**TASK PROMPT**.
Transcribe the listing that follows in full, exactly, and drop its images.

**SOURCE MATERIAL**.
※ ※ ※

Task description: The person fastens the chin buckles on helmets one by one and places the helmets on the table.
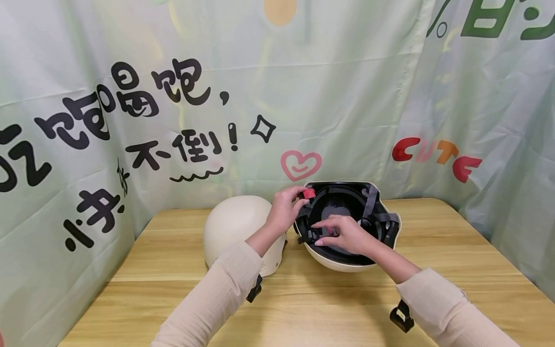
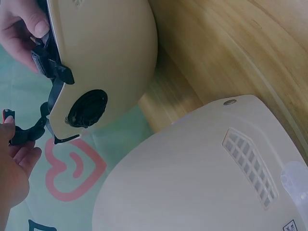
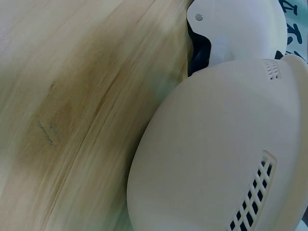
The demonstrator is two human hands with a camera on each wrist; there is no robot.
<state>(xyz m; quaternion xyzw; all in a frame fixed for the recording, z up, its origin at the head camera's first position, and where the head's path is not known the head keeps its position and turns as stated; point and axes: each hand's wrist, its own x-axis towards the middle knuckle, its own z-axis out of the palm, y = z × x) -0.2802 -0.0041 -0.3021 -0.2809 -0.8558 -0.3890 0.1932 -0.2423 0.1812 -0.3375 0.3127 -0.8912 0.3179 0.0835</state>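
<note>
A cream helmet (image 1: 331, 266) lies tipped on its back with its black padded inside facing me. At its left rim my left hand (image 1: 286, 207) pinches a black strap end with a red buckle piece (image 1: 309, 193). In the left wrist view the black strap (image 2: 30, 134) runs from those fingers to the helmet edge. My right hand (image 1: 347, 233) reaches over the opening, its thumb and index finger around a black strap clip (image 1: 310, 235) at the left rim. Grey straps (image 1: 370, 201) cross the right side of the lining.
A second cream helmet (image 1: 236, 226) sits dome up, just left of the first, partly behind my left forearm. Both stand on a wooden table (image 1: 446, 241). A printed cloth (image 1: 347, 96) hangs behind the table. Small black wrist-worn mounts (image 1: 402, 315) show by the sleeves.
</note>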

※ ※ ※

**EXERCISE SOLUTION**.
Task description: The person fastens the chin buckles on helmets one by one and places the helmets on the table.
The demonstrator is two human hands with a camera on each wrist; there is no robot.
<state>(xyz m; quaternion xyzw; all in a frame fixed for the recording, z up, its origin at the head camera's first position, and where the head's path is not known the head keeps its position and turns as stated; point and axes: each hand's wrist, its own x-axis towards the middle knuckle, its own z-axis out of the palm, y = z × x) -0.2802 -0.0041 -0.3021 -0.2809 -0.8558 -0.3890 0.1932 -0.2423 0.1812 -0.3375 0.3127 -0.8912 0.3179 0.0835</state>
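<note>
A cream helmet (image 1: 331, 266) lies tipped on its back with its black padded inside facing me. At its left rim my left hand (image 1: 286, 207) pinches a black strap end with a red buckle piece (image 1: 309, 193). In the left wrist view the black strap (image 2: 30, 134) runs from those fingers to the helmet edge. My right hand (image 1: 347, 233) reaches over the opening, its thumb and index finger around a black strap clip (image 1: 310, 235) at the left rim. Grey straps (image 1: 370, 201) cross the right side of the lining.
A second cream helmet (image 1: 236, 226) sits dome up, just left of the first, partly behind my left forearm. Both stand on a wooden table (image 1: 446, 241). A printed cloth (image 1: 347, 96) hangs behind the table. Small black wrist-worn mounts (image 1: 402, 315) show by the sleeves.
</note>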

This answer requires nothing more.